To see the official Belleville Citadel hisotry webpage with pictures, click here.

(These excerpts are taken from a multimedia presentation at Belleville Corps' 100th anniversary celebration in September, 1983. Components of the entire presentation - text, music & slides - are kept at the George Scott Railton Heritage Centre in Toronto, Canada)
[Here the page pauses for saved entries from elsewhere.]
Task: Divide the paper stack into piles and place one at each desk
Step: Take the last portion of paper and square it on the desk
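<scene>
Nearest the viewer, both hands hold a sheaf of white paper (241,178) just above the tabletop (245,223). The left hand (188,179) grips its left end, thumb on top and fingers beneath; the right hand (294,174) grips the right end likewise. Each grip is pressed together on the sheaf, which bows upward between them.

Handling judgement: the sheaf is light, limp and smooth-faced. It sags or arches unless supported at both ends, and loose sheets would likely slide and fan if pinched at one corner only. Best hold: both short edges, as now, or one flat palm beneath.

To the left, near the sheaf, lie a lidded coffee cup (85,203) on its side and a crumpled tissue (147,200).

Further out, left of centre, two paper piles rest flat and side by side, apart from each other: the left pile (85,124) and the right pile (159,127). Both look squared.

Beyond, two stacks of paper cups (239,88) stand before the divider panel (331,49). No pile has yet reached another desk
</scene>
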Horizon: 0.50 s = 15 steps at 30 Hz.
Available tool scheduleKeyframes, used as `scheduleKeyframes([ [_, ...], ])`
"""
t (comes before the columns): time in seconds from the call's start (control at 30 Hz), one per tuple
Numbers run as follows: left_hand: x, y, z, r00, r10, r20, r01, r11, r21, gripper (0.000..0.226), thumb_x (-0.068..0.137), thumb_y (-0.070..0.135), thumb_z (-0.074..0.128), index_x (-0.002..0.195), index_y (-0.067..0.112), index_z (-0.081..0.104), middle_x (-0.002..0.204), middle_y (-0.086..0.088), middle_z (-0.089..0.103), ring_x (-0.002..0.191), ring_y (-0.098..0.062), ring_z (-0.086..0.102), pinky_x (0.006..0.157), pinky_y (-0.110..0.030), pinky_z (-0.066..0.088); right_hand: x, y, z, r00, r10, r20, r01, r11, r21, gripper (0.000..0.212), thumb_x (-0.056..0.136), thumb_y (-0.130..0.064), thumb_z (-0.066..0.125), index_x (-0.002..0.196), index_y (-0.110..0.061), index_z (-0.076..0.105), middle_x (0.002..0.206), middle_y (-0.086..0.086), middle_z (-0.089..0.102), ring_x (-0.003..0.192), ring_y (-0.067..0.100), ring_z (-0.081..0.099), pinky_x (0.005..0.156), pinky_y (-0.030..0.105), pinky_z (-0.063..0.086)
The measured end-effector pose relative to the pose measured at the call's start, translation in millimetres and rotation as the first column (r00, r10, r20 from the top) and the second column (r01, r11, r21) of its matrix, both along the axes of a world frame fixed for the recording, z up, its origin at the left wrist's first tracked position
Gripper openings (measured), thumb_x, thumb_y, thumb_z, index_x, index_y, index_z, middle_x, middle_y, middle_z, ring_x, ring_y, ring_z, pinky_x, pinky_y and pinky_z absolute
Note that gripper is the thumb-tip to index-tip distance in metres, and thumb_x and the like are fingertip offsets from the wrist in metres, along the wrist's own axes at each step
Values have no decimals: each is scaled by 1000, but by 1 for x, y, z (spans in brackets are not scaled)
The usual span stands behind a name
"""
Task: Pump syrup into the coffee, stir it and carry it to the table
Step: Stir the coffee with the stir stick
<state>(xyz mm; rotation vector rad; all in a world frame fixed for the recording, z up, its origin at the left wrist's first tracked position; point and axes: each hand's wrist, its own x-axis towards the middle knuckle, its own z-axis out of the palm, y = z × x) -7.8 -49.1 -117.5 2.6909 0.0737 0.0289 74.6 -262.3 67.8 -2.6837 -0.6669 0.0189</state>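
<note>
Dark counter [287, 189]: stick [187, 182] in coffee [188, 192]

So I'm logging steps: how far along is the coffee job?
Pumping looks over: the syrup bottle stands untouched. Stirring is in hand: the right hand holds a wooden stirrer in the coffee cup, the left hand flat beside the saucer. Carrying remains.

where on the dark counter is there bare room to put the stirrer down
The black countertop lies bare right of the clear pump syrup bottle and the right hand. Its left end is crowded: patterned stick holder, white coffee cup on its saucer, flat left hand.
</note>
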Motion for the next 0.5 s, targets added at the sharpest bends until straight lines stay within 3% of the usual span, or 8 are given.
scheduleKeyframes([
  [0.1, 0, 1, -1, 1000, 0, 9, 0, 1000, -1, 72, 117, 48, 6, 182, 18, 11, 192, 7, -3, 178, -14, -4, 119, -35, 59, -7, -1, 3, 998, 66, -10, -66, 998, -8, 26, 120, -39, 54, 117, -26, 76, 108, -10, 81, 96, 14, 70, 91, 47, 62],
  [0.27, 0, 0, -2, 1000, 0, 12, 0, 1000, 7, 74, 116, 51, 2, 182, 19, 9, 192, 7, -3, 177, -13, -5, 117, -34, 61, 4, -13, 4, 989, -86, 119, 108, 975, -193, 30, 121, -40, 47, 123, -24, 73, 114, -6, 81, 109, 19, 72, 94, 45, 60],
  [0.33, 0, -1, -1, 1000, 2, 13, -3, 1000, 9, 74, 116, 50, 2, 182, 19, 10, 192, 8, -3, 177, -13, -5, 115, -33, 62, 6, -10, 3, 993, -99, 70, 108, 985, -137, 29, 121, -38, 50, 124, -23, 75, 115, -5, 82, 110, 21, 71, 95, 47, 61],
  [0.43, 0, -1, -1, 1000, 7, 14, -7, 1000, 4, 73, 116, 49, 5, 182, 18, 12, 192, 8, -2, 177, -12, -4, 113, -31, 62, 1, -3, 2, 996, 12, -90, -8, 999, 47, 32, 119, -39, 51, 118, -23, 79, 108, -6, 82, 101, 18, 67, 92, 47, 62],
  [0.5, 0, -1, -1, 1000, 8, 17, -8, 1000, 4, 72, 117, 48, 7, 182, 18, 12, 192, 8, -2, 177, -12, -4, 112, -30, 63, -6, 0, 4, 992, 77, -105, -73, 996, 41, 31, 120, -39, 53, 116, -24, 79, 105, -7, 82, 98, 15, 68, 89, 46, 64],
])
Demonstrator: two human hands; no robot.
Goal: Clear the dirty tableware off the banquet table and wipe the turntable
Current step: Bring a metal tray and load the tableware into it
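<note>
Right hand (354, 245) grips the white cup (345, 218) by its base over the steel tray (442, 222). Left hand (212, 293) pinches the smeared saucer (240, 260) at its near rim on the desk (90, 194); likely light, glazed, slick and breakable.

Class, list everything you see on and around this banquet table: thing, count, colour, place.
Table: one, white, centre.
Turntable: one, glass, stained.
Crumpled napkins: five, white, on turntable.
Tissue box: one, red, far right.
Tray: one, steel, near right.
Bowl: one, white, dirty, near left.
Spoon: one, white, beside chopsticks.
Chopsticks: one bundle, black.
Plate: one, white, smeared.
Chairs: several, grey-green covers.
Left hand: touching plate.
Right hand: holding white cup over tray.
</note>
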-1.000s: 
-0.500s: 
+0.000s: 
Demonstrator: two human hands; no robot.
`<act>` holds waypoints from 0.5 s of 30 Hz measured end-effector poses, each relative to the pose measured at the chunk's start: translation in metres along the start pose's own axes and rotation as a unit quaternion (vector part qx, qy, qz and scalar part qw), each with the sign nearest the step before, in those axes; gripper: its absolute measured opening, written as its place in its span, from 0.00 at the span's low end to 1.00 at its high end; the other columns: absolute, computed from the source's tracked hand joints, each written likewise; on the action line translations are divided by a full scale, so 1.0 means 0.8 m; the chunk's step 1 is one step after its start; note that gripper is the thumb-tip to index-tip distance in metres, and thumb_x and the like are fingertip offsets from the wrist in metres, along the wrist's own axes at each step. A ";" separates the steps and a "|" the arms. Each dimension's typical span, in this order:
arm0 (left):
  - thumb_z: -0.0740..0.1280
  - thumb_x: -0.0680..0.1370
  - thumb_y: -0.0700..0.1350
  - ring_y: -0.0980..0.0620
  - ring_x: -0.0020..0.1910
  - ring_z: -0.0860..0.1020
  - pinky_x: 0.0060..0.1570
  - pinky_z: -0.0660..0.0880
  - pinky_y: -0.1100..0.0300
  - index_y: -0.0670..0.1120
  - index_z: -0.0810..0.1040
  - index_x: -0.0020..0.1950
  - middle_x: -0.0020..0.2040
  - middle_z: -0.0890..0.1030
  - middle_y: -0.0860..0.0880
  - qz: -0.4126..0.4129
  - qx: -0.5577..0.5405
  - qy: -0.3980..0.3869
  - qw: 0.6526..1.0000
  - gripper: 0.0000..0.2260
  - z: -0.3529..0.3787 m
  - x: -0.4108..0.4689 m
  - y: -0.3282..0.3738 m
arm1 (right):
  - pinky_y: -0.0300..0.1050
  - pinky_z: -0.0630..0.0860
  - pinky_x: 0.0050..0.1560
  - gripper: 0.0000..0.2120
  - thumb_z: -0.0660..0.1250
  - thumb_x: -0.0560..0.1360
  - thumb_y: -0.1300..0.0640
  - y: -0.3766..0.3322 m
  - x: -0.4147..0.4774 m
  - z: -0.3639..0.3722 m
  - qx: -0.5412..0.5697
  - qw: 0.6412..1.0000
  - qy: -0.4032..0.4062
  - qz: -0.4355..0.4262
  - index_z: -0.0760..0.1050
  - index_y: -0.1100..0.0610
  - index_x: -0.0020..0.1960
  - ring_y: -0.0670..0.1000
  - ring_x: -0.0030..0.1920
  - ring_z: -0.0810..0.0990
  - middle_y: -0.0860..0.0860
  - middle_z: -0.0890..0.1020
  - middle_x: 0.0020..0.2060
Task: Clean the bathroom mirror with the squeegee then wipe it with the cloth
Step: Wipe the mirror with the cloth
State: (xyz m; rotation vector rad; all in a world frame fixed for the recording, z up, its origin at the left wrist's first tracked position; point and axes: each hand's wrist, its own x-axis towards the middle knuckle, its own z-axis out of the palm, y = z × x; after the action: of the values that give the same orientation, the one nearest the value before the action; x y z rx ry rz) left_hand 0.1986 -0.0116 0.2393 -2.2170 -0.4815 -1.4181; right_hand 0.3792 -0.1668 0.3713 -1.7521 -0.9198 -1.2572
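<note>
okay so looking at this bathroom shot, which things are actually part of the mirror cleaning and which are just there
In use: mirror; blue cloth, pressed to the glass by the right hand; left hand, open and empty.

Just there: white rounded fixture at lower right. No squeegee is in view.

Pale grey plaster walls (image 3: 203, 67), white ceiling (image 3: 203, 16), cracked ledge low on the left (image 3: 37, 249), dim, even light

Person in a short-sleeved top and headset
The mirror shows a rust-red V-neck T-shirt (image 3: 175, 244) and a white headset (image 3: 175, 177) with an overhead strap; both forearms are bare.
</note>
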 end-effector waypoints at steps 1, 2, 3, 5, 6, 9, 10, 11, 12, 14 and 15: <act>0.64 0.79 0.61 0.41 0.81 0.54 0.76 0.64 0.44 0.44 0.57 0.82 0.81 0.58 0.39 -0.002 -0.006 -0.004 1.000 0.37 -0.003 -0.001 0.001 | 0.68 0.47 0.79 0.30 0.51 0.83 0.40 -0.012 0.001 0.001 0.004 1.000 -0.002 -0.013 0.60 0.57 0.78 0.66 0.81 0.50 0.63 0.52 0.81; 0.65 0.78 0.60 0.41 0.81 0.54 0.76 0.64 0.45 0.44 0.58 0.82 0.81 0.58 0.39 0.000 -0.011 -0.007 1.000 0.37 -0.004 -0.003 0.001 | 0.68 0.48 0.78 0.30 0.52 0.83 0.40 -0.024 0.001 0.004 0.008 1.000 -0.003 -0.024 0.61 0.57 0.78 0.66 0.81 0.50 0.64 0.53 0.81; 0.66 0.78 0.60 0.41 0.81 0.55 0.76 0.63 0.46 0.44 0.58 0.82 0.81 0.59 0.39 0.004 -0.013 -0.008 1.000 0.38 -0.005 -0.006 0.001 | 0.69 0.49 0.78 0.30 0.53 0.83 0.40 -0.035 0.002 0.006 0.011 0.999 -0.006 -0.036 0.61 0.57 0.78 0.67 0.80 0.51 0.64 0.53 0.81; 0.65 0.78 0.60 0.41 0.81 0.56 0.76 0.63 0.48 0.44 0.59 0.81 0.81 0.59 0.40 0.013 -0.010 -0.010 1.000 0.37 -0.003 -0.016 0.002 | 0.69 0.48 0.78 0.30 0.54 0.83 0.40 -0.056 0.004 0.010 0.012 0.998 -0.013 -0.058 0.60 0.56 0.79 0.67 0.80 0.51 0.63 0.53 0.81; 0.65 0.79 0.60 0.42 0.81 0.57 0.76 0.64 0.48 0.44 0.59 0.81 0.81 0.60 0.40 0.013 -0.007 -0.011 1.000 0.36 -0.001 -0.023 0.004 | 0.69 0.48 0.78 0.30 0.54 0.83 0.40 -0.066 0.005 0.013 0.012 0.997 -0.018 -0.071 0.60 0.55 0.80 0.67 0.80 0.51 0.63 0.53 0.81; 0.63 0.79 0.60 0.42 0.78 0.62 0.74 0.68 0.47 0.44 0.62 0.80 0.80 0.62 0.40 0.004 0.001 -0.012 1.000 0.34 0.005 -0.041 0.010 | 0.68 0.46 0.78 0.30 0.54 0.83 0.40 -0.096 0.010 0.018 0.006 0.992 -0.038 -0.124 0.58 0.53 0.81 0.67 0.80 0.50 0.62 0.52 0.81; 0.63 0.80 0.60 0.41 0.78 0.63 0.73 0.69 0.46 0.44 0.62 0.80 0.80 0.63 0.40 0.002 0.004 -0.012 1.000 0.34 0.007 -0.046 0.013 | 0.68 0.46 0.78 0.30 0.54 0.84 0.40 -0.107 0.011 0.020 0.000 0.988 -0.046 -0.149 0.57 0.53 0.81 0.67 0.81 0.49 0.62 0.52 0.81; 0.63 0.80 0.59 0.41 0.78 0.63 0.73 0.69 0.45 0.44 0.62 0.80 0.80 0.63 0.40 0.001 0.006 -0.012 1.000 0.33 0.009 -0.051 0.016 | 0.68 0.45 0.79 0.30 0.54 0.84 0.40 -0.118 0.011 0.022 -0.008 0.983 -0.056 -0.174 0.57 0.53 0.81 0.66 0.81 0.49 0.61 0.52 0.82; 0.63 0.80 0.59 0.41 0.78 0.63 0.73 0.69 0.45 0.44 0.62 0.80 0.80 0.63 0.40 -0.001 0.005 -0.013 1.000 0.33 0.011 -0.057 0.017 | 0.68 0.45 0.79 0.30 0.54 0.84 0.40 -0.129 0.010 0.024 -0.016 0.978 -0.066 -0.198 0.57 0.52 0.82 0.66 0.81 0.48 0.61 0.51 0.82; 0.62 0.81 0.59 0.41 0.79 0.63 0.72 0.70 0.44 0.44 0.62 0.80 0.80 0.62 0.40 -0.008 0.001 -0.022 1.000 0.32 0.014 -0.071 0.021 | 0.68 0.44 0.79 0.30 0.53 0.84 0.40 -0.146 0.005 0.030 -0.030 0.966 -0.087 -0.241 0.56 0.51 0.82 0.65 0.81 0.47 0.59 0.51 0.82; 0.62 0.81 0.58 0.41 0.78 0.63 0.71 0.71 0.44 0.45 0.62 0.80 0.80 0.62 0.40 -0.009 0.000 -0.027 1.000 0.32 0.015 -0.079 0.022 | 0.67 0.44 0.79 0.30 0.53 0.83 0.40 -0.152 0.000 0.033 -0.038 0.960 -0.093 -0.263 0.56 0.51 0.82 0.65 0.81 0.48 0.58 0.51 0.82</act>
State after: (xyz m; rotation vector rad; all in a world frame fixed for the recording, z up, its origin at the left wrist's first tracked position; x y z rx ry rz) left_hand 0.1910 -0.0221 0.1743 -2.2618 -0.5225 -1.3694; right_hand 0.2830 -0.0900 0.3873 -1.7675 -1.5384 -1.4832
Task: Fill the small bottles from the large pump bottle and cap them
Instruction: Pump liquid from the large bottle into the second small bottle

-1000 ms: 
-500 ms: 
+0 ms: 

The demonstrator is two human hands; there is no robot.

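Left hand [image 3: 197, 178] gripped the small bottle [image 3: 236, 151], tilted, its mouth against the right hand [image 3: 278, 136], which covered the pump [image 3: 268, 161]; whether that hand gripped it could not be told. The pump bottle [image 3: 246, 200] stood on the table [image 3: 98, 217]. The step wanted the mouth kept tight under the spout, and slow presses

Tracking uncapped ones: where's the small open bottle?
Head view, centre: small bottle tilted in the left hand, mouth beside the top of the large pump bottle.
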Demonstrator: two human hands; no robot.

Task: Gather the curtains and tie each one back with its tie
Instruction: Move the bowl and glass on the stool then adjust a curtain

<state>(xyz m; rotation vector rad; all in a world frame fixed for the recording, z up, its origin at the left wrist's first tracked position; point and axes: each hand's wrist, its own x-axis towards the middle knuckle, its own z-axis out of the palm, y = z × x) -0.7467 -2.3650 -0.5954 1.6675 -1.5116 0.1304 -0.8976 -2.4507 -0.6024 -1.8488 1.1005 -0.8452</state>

.....The colours of William Booth's army were first carried to Belleville in September of 1883, a full 16 months after Canada's first corps opened in London, Ontario; and 10 months after this first Officers Council was held in Toronto. Many of those pictured here were instrumental in getting this, the 10th corps of the Salvation Army off the ground: Thomas Moore (with full beard in the centre), who oversaw the early work of the Army in Canada; (to the left of him) his daughter who assisted in opening Belleville Corps; Nellie Ryerson and Emma Churchill (2nd and 3rd from the left respectively in the second row) Belleville's first Corps Officers; Capt Mottershead (top row 4th from the right) who would become Belleville's third commanding officer; and Abby Thompson (bottom right) popular officer who opened Kingston Corps, then Divisional Headquarters for the area that included Belleville. The photo also shows Addie and Ludgate (3rd from the left and far right respectively, top row), whose colourful story is much intertwined with the early days of this Division. Capt. Wass (hand on Maj. Moore's shoulder) would have been one of the first Army officers to arrive in Belleville. Met by Rev. William Stacy, a Congregational Church minister, as he stepped from the train on Sept. 12, 1883, Capt. Wass inspected a number of available properties in search of one suitable to serve as barracks. Metropolitan Hall, formerly an opera house, which stood north of the four corners at Campbell St., was secured at a monthly rental of $13. There, on an upper floor, arrangements were made to "open fire" on the city of Belleville on Sept. 23, 1883.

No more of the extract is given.